EXERCISE INSTRUCTIONS -
Output the data once more, exactly as given.
++++
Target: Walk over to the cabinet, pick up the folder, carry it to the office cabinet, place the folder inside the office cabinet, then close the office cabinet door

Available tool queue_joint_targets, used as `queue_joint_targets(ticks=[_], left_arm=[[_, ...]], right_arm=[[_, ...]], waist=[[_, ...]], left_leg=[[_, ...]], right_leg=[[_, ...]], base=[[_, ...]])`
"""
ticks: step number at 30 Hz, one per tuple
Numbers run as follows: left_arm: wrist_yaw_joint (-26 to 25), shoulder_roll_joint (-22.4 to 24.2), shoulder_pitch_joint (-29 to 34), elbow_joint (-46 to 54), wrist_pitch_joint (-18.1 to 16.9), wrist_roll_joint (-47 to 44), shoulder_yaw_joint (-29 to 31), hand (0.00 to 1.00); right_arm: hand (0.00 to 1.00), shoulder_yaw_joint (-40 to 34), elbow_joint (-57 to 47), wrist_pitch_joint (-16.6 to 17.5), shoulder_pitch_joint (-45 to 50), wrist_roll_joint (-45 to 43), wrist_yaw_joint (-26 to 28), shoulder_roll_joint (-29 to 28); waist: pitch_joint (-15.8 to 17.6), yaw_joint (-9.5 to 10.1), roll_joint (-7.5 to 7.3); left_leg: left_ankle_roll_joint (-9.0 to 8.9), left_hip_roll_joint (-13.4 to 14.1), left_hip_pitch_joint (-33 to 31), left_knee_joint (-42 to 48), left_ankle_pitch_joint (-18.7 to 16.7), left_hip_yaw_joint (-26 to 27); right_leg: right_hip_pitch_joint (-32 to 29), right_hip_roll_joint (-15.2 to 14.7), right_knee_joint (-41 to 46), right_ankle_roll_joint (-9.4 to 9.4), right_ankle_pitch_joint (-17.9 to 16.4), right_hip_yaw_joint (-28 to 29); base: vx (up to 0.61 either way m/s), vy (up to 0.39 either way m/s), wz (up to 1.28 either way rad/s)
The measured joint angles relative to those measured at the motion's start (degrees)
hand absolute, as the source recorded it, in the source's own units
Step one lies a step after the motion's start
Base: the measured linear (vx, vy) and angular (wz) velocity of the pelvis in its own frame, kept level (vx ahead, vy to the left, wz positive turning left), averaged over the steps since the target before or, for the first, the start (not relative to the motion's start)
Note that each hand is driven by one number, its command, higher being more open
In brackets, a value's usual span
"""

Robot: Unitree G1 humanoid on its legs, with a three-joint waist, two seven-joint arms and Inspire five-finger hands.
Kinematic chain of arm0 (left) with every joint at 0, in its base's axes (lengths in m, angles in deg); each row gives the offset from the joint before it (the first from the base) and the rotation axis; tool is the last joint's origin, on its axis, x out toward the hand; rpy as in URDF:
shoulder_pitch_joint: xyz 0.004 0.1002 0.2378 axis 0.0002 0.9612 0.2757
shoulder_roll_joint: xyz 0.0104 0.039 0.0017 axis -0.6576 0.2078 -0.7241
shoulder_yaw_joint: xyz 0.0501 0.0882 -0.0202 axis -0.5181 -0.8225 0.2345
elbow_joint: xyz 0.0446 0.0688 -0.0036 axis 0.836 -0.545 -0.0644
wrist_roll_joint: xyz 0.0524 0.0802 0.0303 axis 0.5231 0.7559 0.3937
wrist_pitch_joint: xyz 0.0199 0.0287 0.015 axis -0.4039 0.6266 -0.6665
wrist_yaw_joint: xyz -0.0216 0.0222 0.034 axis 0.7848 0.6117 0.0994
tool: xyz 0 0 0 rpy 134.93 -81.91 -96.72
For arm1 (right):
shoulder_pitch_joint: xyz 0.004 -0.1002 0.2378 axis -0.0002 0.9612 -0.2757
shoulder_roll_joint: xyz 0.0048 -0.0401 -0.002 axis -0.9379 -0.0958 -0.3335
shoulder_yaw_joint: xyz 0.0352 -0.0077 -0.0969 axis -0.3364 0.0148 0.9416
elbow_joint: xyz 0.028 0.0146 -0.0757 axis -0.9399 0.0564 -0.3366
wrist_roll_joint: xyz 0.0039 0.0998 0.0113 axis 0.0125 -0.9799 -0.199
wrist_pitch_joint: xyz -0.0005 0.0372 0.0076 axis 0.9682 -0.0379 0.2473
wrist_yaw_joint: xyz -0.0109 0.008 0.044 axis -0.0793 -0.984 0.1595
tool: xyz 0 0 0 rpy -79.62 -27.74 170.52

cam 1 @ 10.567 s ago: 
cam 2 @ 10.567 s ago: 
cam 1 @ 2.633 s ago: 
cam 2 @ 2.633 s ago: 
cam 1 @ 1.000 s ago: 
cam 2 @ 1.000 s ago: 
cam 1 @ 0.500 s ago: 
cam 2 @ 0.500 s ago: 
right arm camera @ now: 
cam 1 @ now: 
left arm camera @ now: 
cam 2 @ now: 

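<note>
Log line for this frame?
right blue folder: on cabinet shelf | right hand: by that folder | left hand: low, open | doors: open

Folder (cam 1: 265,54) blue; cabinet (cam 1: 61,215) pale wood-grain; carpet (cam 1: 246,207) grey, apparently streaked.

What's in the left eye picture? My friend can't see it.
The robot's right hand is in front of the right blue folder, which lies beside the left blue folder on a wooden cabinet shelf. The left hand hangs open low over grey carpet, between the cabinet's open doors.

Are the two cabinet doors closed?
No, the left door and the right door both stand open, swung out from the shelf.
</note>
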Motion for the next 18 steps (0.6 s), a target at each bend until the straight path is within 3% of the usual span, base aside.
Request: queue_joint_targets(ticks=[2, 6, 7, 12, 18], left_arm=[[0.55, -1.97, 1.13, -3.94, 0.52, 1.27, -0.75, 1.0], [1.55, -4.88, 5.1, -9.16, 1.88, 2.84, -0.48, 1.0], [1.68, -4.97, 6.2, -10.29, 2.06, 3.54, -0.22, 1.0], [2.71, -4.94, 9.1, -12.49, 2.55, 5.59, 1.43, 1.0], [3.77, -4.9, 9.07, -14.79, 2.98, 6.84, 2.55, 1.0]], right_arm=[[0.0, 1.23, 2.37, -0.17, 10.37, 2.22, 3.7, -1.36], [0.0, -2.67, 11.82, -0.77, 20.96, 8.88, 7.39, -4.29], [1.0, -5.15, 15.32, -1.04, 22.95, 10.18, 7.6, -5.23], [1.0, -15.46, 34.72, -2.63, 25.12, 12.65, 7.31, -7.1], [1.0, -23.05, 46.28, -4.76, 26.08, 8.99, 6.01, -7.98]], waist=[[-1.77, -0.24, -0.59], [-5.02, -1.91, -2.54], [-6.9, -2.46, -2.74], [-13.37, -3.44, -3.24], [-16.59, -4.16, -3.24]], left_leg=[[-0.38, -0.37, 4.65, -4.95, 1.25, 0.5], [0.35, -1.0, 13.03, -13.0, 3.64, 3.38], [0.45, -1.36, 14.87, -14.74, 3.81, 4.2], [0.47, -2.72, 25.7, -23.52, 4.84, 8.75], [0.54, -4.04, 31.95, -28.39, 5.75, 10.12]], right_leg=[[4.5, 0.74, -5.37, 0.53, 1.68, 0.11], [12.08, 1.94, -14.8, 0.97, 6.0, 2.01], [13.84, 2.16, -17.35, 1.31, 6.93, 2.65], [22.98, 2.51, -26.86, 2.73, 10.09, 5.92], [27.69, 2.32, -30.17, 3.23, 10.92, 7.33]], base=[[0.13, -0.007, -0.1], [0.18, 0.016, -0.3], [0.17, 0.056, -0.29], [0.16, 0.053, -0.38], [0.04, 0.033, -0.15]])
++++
RESULT OF THE EXERCISE -
Target: Walk over to the cabinet, pick up the folder, carry it to the office cabinet, place the folder inside the office cabinet, then close the office cabinet door

Available tool queue_joint_targets, used as `queue_joint_targets(ticks=[_], left_arm=[[_, ...]], right_arm=[[_, ...]], waist=[[_, ...]], left_leg=[[_, ...]], right_leg=[[_, ...]], base=[[_, ...]])`
"""
ticks: step number at 30 Hz, one per tuple
Numbers run as follows: left_arm: wrist_yaw_joint (-26 to 25), shoulder_roll_joint (-22.4 to 24.2), shoulder_pitch_joint (-29 to 34), elbow_joint (-46 to 54), wrist_pitch_joint (-18.1 to 16.9), wrist_roll_joint (-47 to 44), shoulder_yaw_joint (-29 to 31), hand (0.00 to 1.00); right_arm: hand (0.00 to 1.00), shoulder_yaw_joint (-40 to 34), elbow_joint (-57 to 47), wrist_pitch_joint (-16.6 to 17.5), shoulder_pitch_joint (-45 to 50), wrist_roll_joint (-45 to 43), wrist_yaw_joint (-26 to 28), shoulder_roll_joint (-29 to 28); waist: pitch_joint (-15.8 to 17.6), yaw_joint (-9.5 to 10.1), roll_joint (-7.5 to 7.3); left_leg: left_ankle_roll_joint (-9.0 to 8.9), left_hip_roll_joint (-13.4 to 14.1), left_hip_pitch_joint (-33 to 31), left_knee_joint (-42 to 48), left_ankle_pitch_joint (-18.7 to 16.7), left_hip_yaw_joint (-26 to 27); right_leg: right_hip_pitch_joint (-32 to 29), right_hip_roll_joint (-15.2 to 14.7), right_knee_joint (-41 to 46), right_ankle_roll_joint (-9.4 to 9.4), right_ankle_pitch_joint (-17.9 to 16.4), right_hip_yaw_joint (-28 to 29); base: vx (up to 0.61 either way m/s), vy (up to 0.39 either way m/s), wz (up to 1.28 either way rad/s)
The measured joint angles relative to those measured at the motion's start (degrees)
hand absolute, as the source recorded it, in the source's own units
Step one lies a step after the motion's start
Base: the measured linear (vx, vy) and angular (wz) velocity of the pelvis in its own frame, kept level (vx ahead, vy to the left, wz positive turning left), averaged over the steps since the target before or, for the first, the start (not relative to the motion's start)
Note that each hand is driven by one number, its command, higher being more open
In brackets, a value's usual span
"""

Robot: Unitree G1 humanoid on its legs, with a three-joint waist, two seven-joint arms and Inspire five-finger hands.
Kinematic chain of arm0 (left) with every joint at 0, in its base's axes (lengths in m, angles in deg); each row gives the offset from the joint before it (the first from the base) and the rotation axis; tool is the last joint's origin, on its axis, x out toward the hand; rpy as in URDF:
shoulder_pitch_joint: xyz 0.004 0.1002 0.2378 axis 0.0002 0.9612 0.2757
shoulder_roll_joint: xyz 0.0104 0.039 0.0017 axis -0.6576 0.2078 -0.7241
shoulder_yaw_joint: xyz 0.0501 0.0882 -0.0202 axis -0.5181 -0.8225 0.2345
elbow_joint: xyz 0.0446 0.0688 -0.0036 axis 0.836 -0.545 -0.0644
wrist_roll_joint: xyz 0.0524 0.0802 0.0303 axis 0.5231 0.7559 0.3937
wrist_pitch_joint: xyz 0.0199 0.0287 0.015 axis -0.4039 0.6266 -0.6665
wrist_yaw_joint: xyz -0.0216 0.0222 0.034 axis 0.7848 0.6117 0.0994
tool: xyz 0 0 0 rpy 134.93 -81.91 -96.72
For arm1 (right):
shoulder_pitch_joint: xyz 0.004 -0.1002 0.2378 axis -0.0002 0.9612 -0.2757
shoulder_roll_joint: xyz 0.0048 -0.0401 -0.002 axis -0.9379 -0.0958 -0.3335
shoulder_yaw_joint: xyz 0.0352 -0.0077 -0.0969 axis -0.3364 0.0148 0.9416
elbow_joint: xyz 0.028 0.0146 -0.0757 axis -0.9399 0.0564 -0.3366
wrist_roll_joint: xyz 0.0039 0.0998 0.0113 axis 0.0125 -0.9799 -0.199
wrist_pitch_joint: xyz -0.0005 0.0372 0.0076 axis 0.9682 -0.0379 0.2473
wrist_yaw_joint: xyz -0.0109 0.008 0.044 axis -0.0793 -0.984 0.1595
tool: xyz 0 0 0 rpy -79.62 -27.74 170.52

cam 1 @ 10.567 s ago: 
cam 2 @ 10.567 s ago: 
cam 1 @ 2.633 s ago: 
cam 2 @ 2.633 s ago: 
cam 1 @ 1.000 s ago: 
cam 2 @ 1.000 s ago: 
cam 1 @ 0.500 s ago: 
cam 2 @ 0.500 s ago: 
right arm camera @ now: 
cam 1 @ now: 
left arm camera @ now: 
cam 2 @ now: 

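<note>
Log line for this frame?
right blue folder: on cabinet shelf | right hand: by that folder | left hand: low, open | doors: open

Folder (cam 1: 265,54) blue; cabinet (cam 1: 61,215) pale wood-grain; carpet (cam 1: 246,207) grey, apparently streaked.

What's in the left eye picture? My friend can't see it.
The robot's right hand is in front of the right blue folder, which lies beside the left blue folder on a wooden cabinet shelf. The left hand hangs open low over grey carpet, between the cabinet's open doors.

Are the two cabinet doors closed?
No, the left door and the right door both stand open, swung out from the shelf.
</note>
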Motion for the next 18 steps (0.6 s), a target at each bend until the straight path is within 3% of the usual span, base aside.
Request: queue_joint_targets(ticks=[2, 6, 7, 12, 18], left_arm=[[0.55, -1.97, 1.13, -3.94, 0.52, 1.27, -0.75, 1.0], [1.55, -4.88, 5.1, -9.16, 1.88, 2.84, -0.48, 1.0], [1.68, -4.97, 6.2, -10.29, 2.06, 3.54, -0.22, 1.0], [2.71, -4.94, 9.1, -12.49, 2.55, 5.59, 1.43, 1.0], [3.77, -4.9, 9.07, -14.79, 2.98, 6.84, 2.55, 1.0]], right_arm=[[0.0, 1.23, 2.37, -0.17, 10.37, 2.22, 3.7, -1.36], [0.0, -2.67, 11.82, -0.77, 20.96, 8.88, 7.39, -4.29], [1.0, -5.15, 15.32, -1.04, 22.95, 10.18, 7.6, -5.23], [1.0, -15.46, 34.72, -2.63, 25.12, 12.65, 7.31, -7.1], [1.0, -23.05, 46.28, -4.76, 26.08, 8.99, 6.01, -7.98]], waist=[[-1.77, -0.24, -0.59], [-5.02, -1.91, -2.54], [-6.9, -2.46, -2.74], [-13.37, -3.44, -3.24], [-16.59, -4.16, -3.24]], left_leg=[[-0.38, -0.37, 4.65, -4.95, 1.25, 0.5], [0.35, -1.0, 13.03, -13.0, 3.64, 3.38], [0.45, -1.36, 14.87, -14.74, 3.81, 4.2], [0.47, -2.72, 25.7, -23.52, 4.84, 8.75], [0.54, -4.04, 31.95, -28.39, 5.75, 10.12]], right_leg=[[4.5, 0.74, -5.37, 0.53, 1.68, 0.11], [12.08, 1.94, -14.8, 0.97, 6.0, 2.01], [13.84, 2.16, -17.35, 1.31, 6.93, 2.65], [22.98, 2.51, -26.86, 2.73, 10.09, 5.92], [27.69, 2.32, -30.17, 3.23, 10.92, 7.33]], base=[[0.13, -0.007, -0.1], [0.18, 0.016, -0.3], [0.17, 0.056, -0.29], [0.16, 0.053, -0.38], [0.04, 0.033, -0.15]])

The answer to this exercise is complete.